-- TO DO --
Please print the data shown below without any alteration.

-- DATASET EXTRACT --
════════════════════
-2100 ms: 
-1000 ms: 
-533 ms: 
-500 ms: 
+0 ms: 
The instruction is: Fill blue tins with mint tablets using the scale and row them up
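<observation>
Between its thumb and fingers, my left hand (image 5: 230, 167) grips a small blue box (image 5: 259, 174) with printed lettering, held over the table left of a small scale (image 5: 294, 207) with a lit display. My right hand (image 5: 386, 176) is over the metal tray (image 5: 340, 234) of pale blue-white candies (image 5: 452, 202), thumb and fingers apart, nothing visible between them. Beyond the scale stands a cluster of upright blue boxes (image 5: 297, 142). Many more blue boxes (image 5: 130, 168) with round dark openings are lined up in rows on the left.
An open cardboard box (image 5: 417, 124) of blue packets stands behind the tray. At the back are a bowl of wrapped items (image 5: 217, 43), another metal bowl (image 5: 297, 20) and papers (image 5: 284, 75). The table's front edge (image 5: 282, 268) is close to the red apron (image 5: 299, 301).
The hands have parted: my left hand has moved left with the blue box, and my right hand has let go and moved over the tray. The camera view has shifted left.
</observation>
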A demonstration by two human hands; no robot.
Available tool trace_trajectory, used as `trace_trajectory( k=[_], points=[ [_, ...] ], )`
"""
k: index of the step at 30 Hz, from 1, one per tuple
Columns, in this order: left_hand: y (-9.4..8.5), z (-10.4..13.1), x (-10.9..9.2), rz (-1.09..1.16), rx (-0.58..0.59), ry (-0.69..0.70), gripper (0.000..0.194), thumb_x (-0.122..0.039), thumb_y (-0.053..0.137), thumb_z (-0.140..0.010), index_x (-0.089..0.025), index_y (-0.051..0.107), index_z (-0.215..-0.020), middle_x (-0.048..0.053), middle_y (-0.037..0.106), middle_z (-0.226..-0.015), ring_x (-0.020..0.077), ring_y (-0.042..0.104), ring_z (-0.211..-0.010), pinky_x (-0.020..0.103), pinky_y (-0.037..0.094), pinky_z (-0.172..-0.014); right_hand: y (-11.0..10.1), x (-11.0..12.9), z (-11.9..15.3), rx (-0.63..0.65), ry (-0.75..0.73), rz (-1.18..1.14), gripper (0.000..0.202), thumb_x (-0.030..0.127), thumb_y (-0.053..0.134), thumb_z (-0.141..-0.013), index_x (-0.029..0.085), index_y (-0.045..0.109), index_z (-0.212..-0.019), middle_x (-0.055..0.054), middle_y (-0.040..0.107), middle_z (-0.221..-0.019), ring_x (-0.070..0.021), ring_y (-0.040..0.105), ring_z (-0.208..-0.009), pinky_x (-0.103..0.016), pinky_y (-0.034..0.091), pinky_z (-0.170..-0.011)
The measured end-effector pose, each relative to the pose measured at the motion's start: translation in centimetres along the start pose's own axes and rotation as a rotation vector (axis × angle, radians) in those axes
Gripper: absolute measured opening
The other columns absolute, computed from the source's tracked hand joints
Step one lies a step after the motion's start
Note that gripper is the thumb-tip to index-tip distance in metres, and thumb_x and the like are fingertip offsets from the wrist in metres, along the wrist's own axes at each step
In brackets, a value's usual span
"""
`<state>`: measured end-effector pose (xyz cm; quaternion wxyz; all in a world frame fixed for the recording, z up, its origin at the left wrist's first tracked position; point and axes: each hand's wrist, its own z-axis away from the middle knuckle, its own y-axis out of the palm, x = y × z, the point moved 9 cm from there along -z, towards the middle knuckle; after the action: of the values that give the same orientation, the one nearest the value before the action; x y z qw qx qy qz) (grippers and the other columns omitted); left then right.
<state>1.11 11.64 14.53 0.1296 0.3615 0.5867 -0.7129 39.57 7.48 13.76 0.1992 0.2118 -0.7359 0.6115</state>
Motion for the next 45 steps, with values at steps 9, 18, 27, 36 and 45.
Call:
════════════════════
-- EXERCISE ANSWER --
-2100 ms: 
-1000 ms: 
-533 ms: 
-500 ms: 
+0 ms: 
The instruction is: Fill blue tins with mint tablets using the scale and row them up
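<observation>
Between its thumb and fingers, my left hand (image 5: 230, 167) grips a small blue box (image 5: 259, 174) with printed lettering, held over the table left of a small scale (image 5: 294, 207) with a lit display. My right hand (image 5: 386, 176) is over the metal tray (image 5: 340, 234) of pale blue-white candies (image 5: 452, 202), thumb and fingers apart, nothing visible between them. Beyond the scale stands a cluster of upright blue boxes (image 5: 297, 142). Many more blue boxes (image 5: 130, 168) with round dark openings are lined up in rows on the left.
An open cardboard box (image 5: 417, 124) of blue packets stands behind the tray. At the back are a bowl of wrapped items (image 5: 217, 43), another metal bowl (image 5: 297, 20) and papers (image 5: 284, 75). The table's front edge (image 5: 282, 268) is close to the red apron (image 5: 299, 301).
The hands have parted: my left hand has moved left with the blue box, and my right hand has let go and moved over the tray. The camera view has shifted left.
</observation>
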A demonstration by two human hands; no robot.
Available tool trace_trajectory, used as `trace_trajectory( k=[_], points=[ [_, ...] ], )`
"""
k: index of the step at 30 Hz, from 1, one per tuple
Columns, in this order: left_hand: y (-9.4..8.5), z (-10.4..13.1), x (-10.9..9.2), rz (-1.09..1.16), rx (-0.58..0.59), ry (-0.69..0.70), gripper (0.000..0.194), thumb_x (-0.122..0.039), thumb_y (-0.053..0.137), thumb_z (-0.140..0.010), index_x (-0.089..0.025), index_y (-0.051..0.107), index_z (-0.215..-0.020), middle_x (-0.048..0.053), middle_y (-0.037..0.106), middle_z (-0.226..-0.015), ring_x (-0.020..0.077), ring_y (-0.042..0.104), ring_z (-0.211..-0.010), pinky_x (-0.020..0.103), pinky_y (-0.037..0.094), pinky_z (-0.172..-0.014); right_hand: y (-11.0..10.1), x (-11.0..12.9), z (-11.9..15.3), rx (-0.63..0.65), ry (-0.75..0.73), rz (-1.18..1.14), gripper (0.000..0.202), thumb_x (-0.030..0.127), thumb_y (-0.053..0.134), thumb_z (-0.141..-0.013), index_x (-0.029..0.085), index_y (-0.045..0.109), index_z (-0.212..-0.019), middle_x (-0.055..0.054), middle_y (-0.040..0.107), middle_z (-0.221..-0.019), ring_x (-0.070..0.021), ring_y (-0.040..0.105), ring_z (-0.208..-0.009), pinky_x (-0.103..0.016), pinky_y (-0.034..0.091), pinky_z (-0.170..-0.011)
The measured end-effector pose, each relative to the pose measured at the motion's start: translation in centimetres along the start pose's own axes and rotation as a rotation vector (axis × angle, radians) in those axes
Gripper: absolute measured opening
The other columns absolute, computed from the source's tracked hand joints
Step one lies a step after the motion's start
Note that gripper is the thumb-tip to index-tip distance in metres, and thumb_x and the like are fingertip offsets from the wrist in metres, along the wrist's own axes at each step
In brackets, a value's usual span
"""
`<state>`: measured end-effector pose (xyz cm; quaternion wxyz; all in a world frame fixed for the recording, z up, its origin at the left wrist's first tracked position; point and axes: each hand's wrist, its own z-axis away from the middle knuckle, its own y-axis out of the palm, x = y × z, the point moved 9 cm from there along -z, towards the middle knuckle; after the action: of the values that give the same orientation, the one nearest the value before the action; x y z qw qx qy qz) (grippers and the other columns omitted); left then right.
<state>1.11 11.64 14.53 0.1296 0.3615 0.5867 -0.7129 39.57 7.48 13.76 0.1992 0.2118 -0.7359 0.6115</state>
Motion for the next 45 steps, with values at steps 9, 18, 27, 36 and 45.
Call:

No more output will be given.